- Your objective
In the entries that follow, find the line containing "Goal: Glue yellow", then output exactly every line from the first through that one.

(Data extracted from a collection)
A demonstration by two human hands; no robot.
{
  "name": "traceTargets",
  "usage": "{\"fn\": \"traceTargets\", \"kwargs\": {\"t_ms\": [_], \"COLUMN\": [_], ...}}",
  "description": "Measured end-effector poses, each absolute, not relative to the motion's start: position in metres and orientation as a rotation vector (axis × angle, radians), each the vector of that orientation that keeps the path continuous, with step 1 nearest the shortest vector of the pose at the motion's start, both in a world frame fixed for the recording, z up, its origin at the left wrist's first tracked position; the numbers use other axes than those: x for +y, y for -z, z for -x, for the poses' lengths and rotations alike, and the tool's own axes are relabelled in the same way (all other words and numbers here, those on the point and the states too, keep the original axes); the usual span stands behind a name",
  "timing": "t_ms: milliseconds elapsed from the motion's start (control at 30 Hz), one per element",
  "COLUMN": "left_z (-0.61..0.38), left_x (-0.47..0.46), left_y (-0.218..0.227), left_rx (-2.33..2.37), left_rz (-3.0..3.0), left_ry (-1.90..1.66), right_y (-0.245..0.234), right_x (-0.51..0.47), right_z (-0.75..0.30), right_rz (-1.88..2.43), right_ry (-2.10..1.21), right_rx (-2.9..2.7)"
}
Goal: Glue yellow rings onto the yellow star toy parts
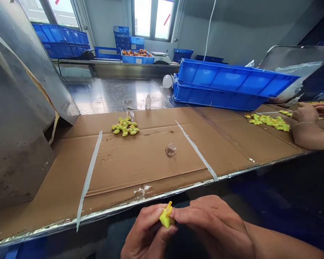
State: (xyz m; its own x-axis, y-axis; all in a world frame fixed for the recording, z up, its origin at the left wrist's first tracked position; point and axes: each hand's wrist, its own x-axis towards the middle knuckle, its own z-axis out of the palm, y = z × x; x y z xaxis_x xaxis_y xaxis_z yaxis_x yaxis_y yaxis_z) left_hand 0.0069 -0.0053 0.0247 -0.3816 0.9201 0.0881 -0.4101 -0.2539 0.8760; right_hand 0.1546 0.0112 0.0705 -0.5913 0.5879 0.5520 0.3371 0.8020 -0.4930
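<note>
In front of the table edge, my left hand (149,230) pinches a small yellow-green figure (166,219) between thumb and fingers. A darker yellow piece (169,207) sticks up from the figure's top. My right hand (213,225) is closed, its fingertips against that piece and the figure's right side; part of its grip is hidden. On the cardboard-covered table (140,162) lies a pile of similar yellow-green figures (125,127), some with orange spots. Nearer to my hands stands a small clear cup (171,149) on a dark wet-looking patch.
White tape strips (90,176) mark the cardboard. A small clear bottle (148,101) stands behind it. Large stacked blue crates (221,86) sit to the right. Another person's hands (310,115) rest beside more figures (270,122). A metal housing (16,126) borders the left.
</note>
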Motion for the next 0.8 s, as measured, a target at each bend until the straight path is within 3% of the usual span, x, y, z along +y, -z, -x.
{"fn": "traceTargets", "kwargs": {"t_ms": [200, 400, 567, 700, 800], "left_z": [-0.001, 0.01, 0.008, 0.006, 0.006], "left_x": [0.005, 0.003, 0.002, -0.001, -0.004], "left_y": [-0.014, 0.01, 0.007, 0.0, 0.0], "left_rx": [0.66, 0.205, 0.183, 0.226, 0.19], "left_rz": [-0.177, -0.193, -0.141, -0.112, -0.106], "left_ry": [-1.348, -1.091, -0.992, -0.966, -0.942], "right_y": [-0.069, -0.064, -0.061, -0.058, -0.058], "right_x": [0.009, 0.02, 0.024, 0.024, 0.025], "right_z": [-0.146, -0.141, -0.139, -0.141, -0.144], "right_rz": [0.812, 0.896, 0.852, 0.816, 0.755], "right_ry": [-0.446, -0.812, -1.042, -1.059, -0.894], "right_rx": [-2.052, -1.746, -1.65, -1.665, -1.797]}}
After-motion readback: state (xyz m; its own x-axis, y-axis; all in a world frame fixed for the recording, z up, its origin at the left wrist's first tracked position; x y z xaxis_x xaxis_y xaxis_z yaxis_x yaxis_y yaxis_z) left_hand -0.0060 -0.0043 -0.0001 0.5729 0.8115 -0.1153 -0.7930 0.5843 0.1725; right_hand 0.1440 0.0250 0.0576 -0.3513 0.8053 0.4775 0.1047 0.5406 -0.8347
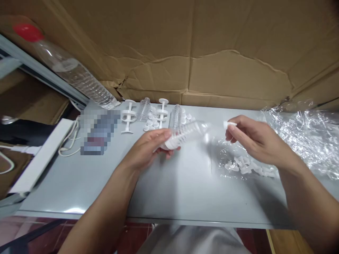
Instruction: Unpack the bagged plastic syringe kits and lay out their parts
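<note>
A: Far left?

B: Propped against the cardboard (212, 53), a large water bottle (74, 76) with a red cap. Below it, a blurred-out patch (99, 132) on the grey table (159, 190).

A: Next along?

B: At the table's back edge, white plunger-like parts (129, 116), two small upright bottles (144, 109) and loose white caps (152, 121) among them.

A: Left hand (148, 148)?

B: Closed around a ribbed clear bottle (185, 132), held on its side above the table, mouth pointing right.

A: Right hand (251, 139)?

B: Thumb and forefinger pinched on a small white piece (229, 124), near the bottle's mouth, not touching. Under the wrist, a heap of white pieces (246, 167) on clear film; far right, crumpled plastic wrap (304, 137).

A: Step in hand?

B: Judged as bringing piece and mouth together. Calls for lining up the two, closing the gap, and keeping a steady grip on the left.
</note>
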### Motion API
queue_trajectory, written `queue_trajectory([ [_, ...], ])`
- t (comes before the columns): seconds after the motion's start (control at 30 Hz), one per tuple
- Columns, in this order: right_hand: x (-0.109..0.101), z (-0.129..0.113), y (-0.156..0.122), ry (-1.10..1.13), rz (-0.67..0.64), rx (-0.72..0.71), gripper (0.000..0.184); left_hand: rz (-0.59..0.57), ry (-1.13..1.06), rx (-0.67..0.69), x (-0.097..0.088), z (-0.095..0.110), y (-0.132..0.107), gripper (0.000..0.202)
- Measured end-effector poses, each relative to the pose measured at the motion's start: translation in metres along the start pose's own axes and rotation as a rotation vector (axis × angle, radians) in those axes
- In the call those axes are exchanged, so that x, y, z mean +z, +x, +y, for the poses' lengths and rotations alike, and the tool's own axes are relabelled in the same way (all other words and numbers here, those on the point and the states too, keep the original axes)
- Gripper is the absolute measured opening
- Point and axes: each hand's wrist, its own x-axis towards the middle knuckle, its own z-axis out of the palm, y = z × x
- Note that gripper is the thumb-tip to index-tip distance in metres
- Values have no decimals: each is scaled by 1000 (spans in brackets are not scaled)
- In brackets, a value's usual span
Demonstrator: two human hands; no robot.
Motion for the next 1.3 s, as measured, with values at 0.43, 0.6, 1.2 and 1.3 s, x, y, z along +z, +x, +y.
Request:
queue_trajectory([
  [0.43,12,12,154,-661,-442,266,29,335,-46,338,-23,6,7,44],
  [0.6,18,6,161,-748,-471,296,28,350,23,322,-22,6,5,43],
  [1.2,-2,-5,145,-586,-370,398,53,315,54,367,-21,6,5,43],
  [1.3,-5,-16,107,-183,-149,320,69,357,175,386,-14,2,5,45],
])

- Written solution
A demonstration by two human hands; no robot.
{
  "name": "traceTargets",
  "usage": "{\"fn\": \"traceTargets\", \"kwargs\": {\"t_ms\": [_], \"COLUMN\": [_], ...}}",
  "description": "Measured end-effector poses, each absolute, not relative to the motion's start: position in metres and orientation as a rotation vector (axis × angle, radians), each the vector of that orientation that keeps the path continuous, with step 1 nearest the shortest vector of the pose at the motion's start, both in a world frame fixed for the recording, z up, its origin at the left wrist's first tracked position; the numbers use other axes than those: x for +y, y for -z, z for -x, for the poses' lengths and rotations alike, and the tool's own axes are relabelled in the same way (all other words and numbers here, those on the point and the states too, keep the original axes); the usual span stands behind a name",
  "timing": "t_ms: milliseconds elapsed from the motion's start (control at 30 Hz), one per element",
  "COLUMN": "left_z (-0.61..0.38), left_x (-0.47..0.46), left_y (-0.218..0.227), left_rx (-2.33..2.37), left_rz (-3.0..3.0), left_ry (-1.90..1.66), right_y (-0.245..0.234), right_x (-0.51..0.47), right_z (-0.75..0.30), right_rz (-1.88..2.43), right_ry (-2.10..1.21), right_rx (-2.9..2.7)"
}
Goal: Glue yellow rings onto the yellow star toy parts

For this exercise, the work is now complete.